Re:Hmmm ... by crmartin · 2005-03-14 12:30 · Score: 2, Informative

Look down a little farther ... I commented specifically on his implementation.

But here's another hint: the fact that there's a fuinction that says "memoize" doesn't necessarily mean it works.
Re:Hmmm ... by Anonymous Coward · 2005-03-14 13:59 · Score: 1, Informative

How long does it take for one to learn that you should be humble enough to make sure the program you wrote even halts before publicly complaining and posting results?

Furthermore, looking at the ml code shows some questionable practices. He reinvents the map function, which isn't nessecary and could cause relative slowdowns if the ocaml library version has been optimized. It shouldn't take 16 minutes, though.
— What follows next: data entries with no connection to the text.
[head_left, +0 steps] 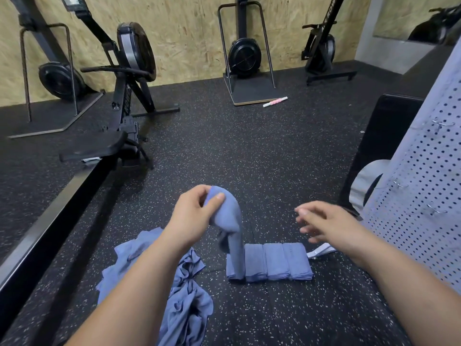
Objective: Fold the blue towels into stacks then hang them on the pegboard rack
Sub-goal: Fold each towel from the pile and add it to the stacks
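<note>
While the left hand (192, 218) pinches a blue towel (230, 221) dangling over the folded stacks (274, 262) on the gym floor (249, 158), I'd bring the open right hand (324, 227) over to grab the opposite corner so it folds evenly.

Hanging towel (228, 216): plain slate blue, darker where it creases. Folded towels (274, 262): same blue, no print. Crumpled towel pile (179, 283): same blue, shadowed in the folds. Floor (249, 151): black, scattered with white and pale flecks. Wall (187, 33): tan chipboard, mottled flake pattern. Pegboard (429, 191): pale grey-lilac, with an even grid of dark holes. Roller (275, 101): pink and white bands. Rowing machine (136, 51): black, with a grey band on the flywheel. Strap (321, 251): white.
</note>
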### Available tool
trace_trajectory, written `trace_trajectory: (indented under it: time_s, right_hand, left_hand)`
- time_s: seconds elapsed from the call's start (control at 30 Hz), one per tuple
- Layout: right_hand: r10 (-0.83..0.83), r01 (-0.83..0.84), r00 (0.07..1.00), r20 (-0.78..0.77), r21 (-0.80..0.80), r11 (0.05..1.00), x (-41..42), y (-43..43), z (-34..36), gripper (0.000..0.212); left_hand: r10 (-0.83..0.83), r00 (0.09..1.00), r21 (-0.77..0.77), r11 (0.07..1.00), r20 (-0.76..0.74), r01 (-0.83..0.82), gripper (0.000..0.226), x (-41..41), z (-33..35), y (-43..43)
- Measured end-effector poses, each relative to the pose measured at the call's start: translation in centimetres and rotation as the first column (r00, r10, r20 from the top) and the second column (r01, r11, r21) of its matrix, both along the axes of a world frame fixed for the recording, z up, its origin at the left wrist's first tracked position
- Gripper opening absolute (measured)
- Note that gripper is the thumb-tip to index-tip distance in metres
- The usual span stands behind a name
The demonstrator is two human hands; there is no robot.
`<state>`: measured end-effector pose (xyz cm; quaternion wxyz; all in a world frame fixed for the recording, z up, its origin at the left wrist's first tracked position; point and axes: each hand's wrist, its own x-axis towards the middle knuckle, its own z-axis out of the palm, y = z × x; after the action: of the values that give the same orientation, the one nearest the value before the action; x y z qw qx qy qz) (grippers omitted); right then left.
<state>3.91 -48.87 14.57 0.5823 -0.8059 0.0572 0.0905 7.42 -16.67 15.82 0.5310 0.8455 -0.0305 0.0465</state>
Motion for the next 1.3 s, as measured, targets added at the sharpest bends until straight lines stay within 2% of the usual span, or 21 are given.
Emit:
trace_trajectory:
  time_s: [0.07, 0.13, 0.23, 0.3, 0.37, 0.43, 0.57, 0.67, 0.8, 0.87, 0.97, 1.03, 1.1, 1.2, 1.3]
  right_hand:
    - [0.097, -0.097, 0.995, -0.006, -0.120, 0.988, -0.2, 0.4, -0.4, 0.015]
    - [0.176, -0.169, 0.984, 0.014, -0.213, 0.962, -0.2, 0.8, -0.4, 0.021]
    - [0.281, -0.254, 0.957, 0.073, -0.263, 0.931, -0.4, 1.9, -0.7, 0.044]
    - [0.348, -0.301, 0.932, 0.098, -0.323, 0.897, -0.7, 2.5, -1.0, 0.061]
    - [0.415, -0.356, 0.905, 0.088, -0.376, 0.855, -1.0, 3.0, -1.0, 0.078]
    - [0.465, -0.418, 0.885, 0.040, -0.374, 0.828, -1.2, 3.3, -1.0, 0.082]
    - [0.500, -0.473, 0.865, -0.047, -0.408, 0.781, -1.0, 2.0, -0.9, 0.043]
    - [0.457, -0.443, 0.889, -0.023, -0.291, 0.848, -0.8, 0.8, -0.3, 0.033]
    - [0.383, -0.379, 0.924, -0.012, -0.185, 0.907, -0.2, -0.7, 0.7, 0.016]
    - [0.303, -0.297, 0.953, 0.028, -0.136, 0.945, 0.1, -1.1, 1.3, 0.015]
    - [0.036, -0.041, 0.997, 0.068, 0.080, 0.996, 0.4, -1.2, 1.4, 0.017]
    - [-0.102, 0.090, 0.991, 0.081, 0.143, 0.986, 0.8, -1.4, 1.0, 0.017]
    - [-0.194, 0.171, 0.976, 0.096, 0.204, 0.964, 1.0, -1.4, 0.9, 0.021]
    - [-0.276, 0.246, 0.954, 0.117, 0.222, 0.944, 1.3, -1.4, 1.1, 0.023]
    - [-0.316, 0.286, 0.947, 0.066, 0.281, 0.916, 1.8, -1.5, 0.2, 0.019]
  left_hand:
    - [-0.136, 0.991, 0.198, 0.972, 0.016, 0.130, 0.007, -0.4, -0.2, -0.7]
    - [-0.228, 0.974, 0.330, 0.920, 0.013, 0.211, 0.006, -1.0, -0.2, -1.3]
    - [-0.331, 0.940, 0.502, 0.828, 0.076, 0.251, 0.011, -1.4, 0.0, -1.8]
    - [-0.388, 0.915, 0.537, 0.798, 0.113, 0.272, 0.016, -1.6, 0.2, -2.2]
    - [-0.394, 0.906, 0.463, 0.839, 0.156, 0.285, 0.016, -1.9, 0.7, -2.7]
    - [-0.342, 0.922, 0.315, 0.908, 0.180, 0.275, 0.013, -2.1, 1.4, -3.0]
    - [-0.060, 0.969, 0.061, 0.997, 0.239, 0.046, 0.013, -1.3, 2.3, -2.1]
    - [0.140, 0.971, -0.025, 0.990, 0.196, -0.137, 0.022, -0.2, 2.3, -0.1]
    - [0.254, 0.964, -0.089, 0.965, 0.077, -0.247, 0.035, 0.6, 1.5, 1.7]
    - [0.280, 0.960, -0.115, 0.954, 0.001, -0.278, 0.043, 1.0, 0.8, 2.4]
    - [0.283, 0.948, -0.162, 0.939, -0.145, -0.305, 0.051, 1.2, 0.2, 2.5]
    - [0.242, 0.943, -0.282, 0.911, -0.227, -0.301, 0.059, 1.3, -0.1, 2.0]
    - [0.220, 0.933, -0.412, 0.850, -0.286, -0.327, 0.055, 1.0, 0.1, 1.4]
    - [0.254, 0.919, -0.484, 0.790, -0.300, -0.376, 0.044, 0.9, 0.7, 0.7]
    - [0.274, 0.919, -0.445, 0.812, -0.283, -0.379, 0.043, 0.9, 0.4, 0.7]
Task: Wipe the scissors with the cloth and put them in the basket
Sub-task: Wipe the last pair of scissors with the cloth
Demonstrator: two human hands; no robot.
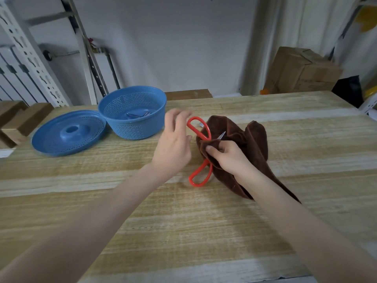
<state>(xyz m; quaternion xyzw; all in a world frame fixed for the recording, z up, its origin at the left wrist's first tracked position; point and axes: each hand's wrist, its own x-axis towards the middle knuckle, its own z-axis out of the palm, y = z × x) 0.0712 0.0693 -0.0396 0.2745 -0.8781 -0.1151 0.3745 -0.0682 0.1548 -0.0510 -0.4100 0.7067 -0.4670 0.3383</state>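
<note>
— Hands?
— Left hand point(173, 144) spread, fingers loose, holding nothing. It sits at 8 o'clock of the scissors' point(206, 137) far red handle. Blurred, so can't tell if a fingertip touches. Right hand point(228, 156) grips a fold of cloth point(255, 144) wrapped round the scissors' middle.
— Scissors where?
— Mid-worktop point(183, 221), over the brown cloth. Handles splayed: one at 10 o'clock of the right hand, the other at 8. Blade tip point(222, 135) pokes out of the fold at 12.
— Basket?
— Blue basket point(130, 129) at 10 o'clock of the scissors, near the far edge. Metal pieces point(138, 115) inside, too small to identify. Lid point(67, 133) just beside it at 8 o'clock.
— Else?
— Box point(302, 72) behind the worktop at 2 o'clock.
</note>
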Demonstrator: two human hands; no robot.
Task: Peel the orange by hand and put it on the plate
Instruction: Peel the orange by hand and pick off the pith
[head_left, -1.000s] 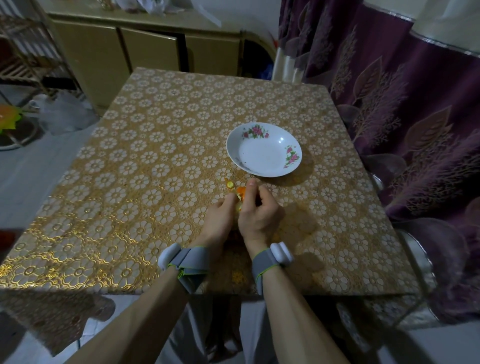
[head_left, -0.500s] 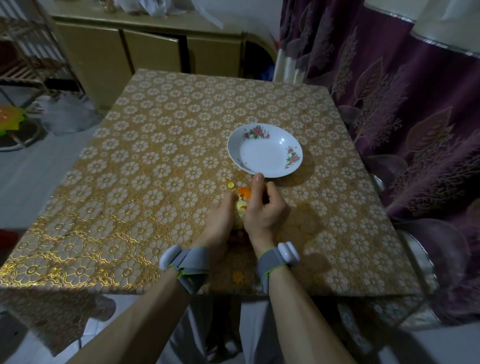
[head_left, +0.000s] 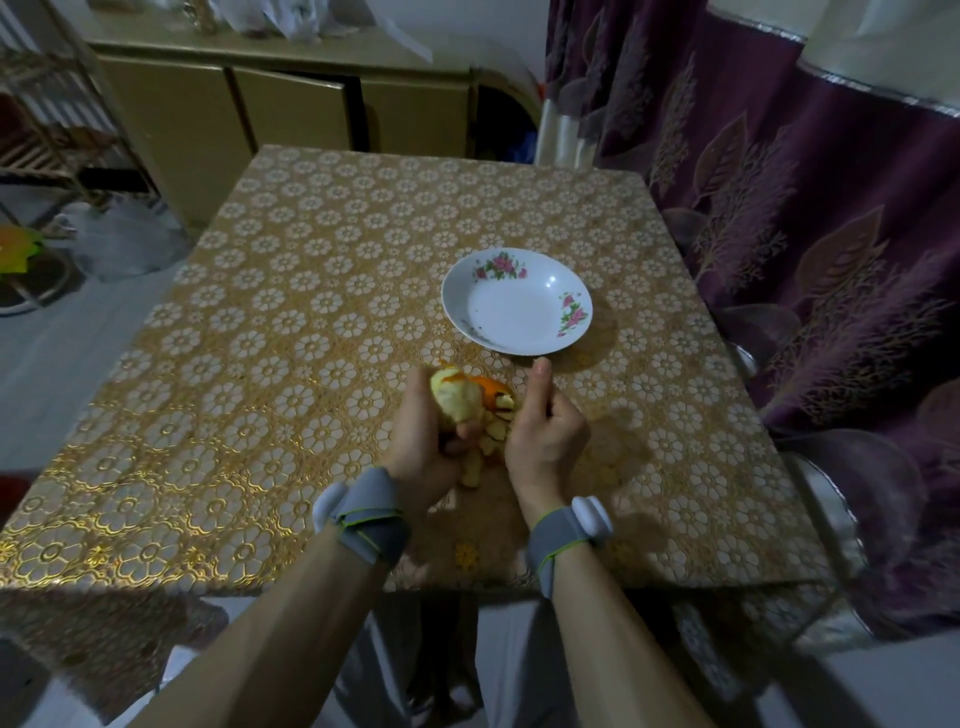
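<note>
The orange (head_left: 453, 397) is partly peeled, its pale pith showing, and my left hand (head_left: 422, 437) grips it from the left above the table. A strip of orange peel (head_left: 493, 399) curls off its right side and hangs down between my hands. My right hand (head_left: 543, 423) is closed on that peel, index finger pointing up. The white plate (head_left: 519, 332) with pink flowers stands empty just beyond my hands, slightly to the right.
The table (head_left: 291, 364) wears a gold floral cloth and its near edge is right under my wrists. A purple curtain (head_left: 810, 234) hangs close along the right side. A low cabinet (head_left: 291, 114) stands behind the table, a rack (head_left: 36, 124) at far left.
My hands have drawn apart and the orange has turned in my left hand. More pale pith shows, and a longer strip of peel hangs loose.
</note>
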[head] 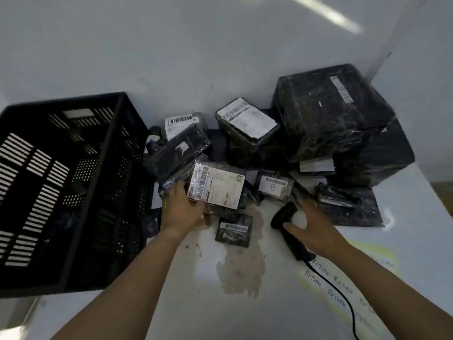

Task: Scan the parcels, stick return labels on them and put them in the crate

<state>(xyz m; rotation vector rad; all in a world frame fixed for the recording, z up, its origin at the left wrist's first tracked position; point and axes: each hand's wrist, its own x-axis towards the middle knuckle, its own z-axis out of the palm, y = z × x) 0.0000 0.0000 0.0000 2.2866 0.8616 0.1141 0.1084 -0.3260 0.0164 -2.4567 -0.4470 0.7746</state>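
Parcel (215, 187) beside black crate (98, 180), left hand (182, 209) grip curled on it, right hand (311, 231) spread over scanner (285, 213)

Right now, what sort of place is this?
Likely a parcel returns desk, warehouse or back room. Clues: a pile of black-wrapped parcels with barcode labels, the left hand gripping one parcel; a corded barcode scanner by the right hand; a sheet of handwritten RETURN labels.
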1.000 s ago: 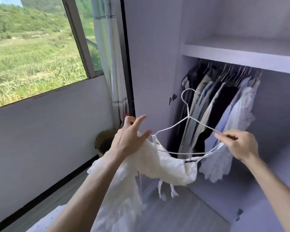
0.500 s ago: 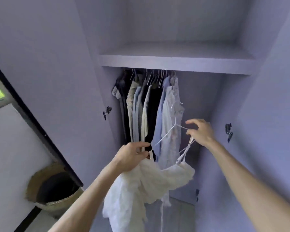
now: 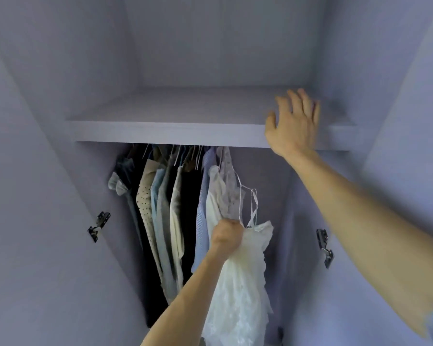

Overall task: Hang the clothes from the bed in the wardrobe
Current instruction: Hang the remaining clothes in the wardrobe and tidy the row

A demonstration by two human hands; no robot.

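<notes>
A white lacy garment (image 3: 240,290) hangs on a thin white wire hanger (image 3: 240,196) at the right end of a row of hung clothes (image 3: 165,201) inside the wardrobe. My left hand (image 3: 226,236) grips the garment's top edge by the hanger's lower bar. The hanger's hook goes up under the shelf, where the rail is hidden. My right hand (image 3: 294,123) is raised with spread fingers against the front edge of the wardrobe shelf (image 3: 160,132), holding nothing.
The hung clothes fill the left and middle of the hanging space; the part right of the white garment shows only the back wall. Door hinges sit on the left side panel (image 3: 99,226) and the right side panel (image 3: 324,247).
My view moved closer to the wardrobe. The hanger with the white garment went up among the hung clothes. My right hand let go of the hanger and rose to the shelf edge.
</notes>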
I don't have an ocaml compiler installed at the moment, so I can't really verify and delve into why his program is going so slowly.

Certainly, his adventure is a testament to how difficult it can be to migrate from one language to another, if not a testatment to the poor performance of Caml.
Haskell code? by Pseudonym · 2005-03-14 16:00 · Score: 4, Informative

Can we see your Haskell code?

Haskell is not known for raw speed, but dynamic programming is probably the one thing it does well, thanks to lazy evaluation. You fill a CAF with unevaluated function calls, and the language engine does the rest. It won't be as fast as the hand-crafted C++ version, most likely, but if your O'Caml code is anything to go by, it might be able to be improved.

--
sub f{($f)=@_;print"$f(q{$f});";}f(q{sub f{($f)=@_;print"$f(q{$f});";}f});
Your problem(s) by Anonymous Coward · 2005-03-14 16:35 · Score: 0, Informative

Your problem is that you don't understand how OCaml was meant to be used. We do not have a variety of data structures and imperative features so you can go use lists when arrays are appropriate. This is not Haskell. Furthermore, you redefine numerous standard library functions... and not only that, your versions aren't tail recursive? Why would you do such a silly thing? No wonder your code is so long.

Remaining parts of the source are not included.